RECORDS SUPPLIED →

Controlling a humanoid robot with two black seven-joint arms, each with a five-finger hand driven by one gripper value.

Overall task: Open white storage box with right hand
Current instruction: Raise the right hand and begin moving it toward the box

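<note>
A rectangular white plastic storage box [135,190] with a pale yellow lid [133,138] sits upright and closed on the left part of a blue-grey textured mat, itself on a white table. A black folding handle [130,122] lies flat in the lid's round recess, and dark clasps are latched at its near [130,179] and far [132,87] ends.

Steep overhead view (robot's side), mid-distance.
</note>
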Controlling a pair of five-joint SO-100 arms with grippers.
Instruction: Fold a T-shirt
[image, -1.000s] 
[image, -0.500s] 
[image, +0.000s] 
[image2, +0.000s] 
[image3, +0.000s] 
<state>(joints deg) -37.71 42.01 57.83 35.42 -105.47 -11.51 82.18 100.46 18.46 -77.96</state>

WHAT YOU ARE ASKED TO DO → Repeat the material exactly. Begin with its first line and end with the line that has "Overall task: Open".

RESULT OF THE EXERCISE →
Controlling a humanoid robot with two black seven-joint arms, each with a five-finger hand driven by one gripper value.

Overall task: Open white storage box with right hand

Nothing else is required for this exercise.